Greg Alexander [00:00:15] Welcome to the ProServ podcast with Collective 54, a podcast with founders and leaders of boutique professional services firms. For those that are not familiar with us, Collective 54 is the first mastermind community dedicated exclusively to helping you grow, scale and maybe someday exit your professional services firm. My name is Greg Alexander and I’m the founder of this great group and I’ll be your host today. And on this episode, we’re going to talk about the life cycle of a firm. And what I hope to accomplish in doing so is to share some wisdom on how to compartmentalize your strategy. And what I mean by that is that our point of view is that growing scaling and selling a boutique processor firm takes approximately 15 years, and there’s usually three phases along the way. We call them Grow, Scale and Exit. And the firm moves from being what’s called an intellect firm to a wisdom firm to a method firm. Now that’s a generic framework, and it’s important to understand and have enough self-awareness to know where you are in your lifecycle. Because the way that you manage your firm and the resources that you commit will change based on where you are in the lifecycle. So we’ve got a great role model with us today. His name is Greg House Year and he runs a fantastic software development company in the health care sector. And he’s going to share his perspective with us on this. And he’s he’s got his own lifecycle, as I understand it. He’s methodically processing a few phases along the way that have some some timestamps on them. So. So, Greg, welcome to the show and please introduce yourself.
Gregory Hausheer [00:02:07] It’s awesome and nice to see you and thanks for having me. Name’s Craig Cashier and I’m a founder at Light Matter. We’re on year nine of our business and we build digital health products. So we design and develop software applications for the world’s most promising health care companies with the ultimate goal of improving their lives for their patients. Our team is based in New York and happy to be here. Thanks for having me.
Greg Alexander [00:02:36] Excellent. Fantastic. So I set it up. Talking about lifecycle. Now what I from my understanding, your. Deploying kind of a phased approach to the evolution of your firm. And I’d love to give you the floor and have you explain that to the audience.

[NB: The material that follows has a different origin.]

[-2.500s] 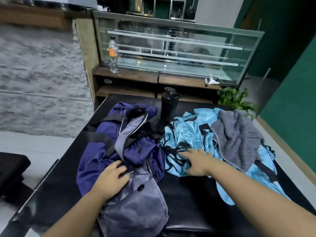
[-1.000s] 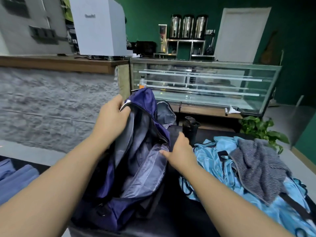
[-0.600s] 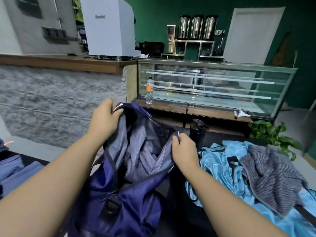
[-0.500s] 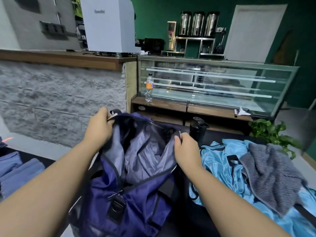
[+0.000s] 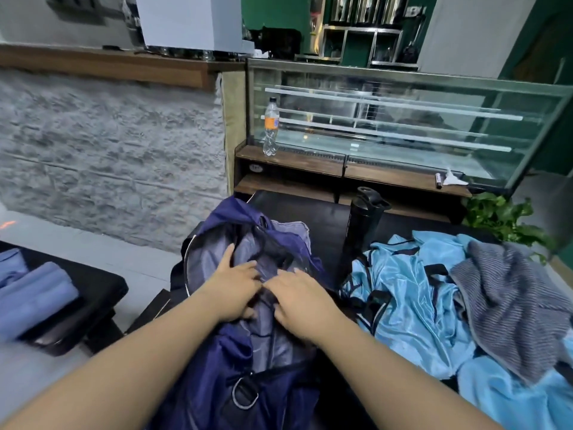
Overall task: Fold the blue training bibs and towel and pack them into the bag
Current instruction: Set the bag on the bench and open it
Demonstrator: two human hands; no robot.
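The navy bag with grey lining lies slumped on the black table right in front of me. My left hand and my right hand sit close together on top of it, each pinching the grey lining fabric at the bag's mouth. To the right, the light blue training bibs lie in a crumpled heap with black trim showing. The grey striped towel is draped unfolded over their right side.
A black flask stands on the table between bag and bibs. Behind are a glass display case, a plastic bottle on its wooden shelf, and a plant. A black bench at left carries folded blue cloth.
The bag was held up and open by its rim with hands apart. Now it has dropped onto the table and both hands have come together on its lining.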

Gregory Hausheer [00:02:54] Yeah, absolutely. I think at a high level, when you look at the history of our company and the phases we’ve gone through, we have spent the majority of our time stuck, as many founders are, of boutiques and phases where they can achieve that escape velocity. And I think being very upfront, joining Collective 54 has helped us realize, hey, we can do things differently here. We have to get the right people in the right seats. We have to identify our high potentials. We have to also identify our top, top performers and get them in the right seats, too. And I think. Looking at our company, that’s something we didn’t do soon enough. We had our founders, myself and my co-founder, working within the business. Right, doing client work for too long. And I think one thing that we have been very methodical about now is removing ourselves from that and learning how do we scale, how do we delegate work appropriately, and how do we have the discipline to follow the advice that’s right in front of us. And that’s a very hard thing to do.

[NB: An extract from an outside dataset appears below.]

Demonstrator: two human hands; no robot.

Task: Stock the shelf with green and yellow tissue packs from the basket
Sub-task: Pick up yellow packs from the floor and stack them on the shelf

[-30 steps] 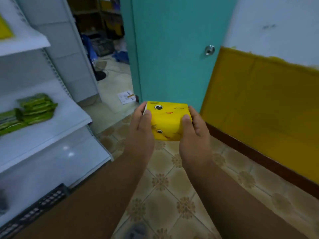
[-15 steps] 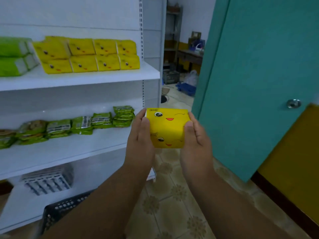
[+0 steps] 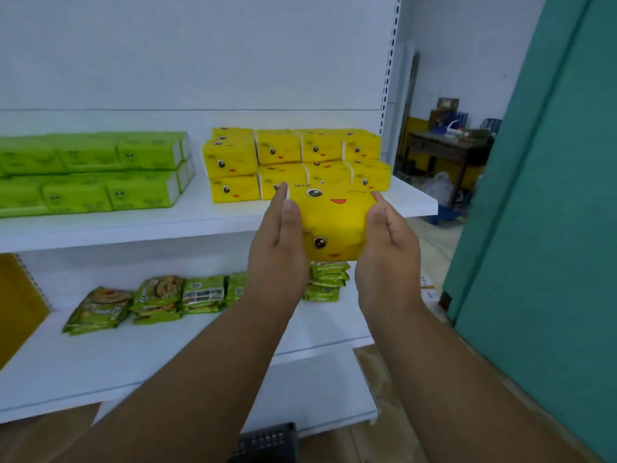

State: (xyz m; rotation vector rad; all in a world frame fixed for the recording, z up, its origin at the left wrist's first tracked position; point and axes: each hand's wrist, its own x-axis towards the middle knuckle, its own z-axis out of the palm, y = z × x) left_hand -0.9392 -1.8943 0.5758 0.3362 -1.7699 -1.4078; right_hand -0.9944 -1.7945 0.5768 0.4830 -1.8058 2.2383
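Holding one yellow tissue pack (image 3: 330, 225) between left hand (image 3: 278, 259) and right hand (image 3: 387, 259), both grasping its sides, before the upper shelf (image 3: 213, 222) where eight yellow packs (image 3: 297, 162) show, two layers

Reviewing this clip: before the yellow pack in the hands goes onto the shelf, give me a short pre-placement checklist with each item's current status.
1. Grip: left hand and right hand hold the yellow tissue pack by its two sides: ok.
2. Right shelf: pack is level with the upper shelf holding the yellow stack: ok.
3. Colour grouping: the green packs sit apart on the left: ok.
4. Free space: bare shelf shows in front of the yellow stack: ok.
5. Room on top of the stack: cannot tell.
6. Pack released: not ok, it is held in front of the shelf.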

Greg Alexander [00:04:08] So tell me a little bit more about that, because you’re right, this is a very common thing, particularly we have quite a few software development companies in collective and right now they’re all doing very well because, as they say, software is leading the world and you’re a great example of that in your niche. Sometimes I find. Engineers, for lack of a better label. They love doing the work, so it’s hard to give that up and focus on the business side of the firm. And I think because of that. It takes too long to get to scale because as you pointed out, if you’re doing the work, you’re really not building the firm. There’s only so many hours in the day. So you and your co-founder. Are you engineers by trade and does that portrayal accurately describe you or was there something else going on there?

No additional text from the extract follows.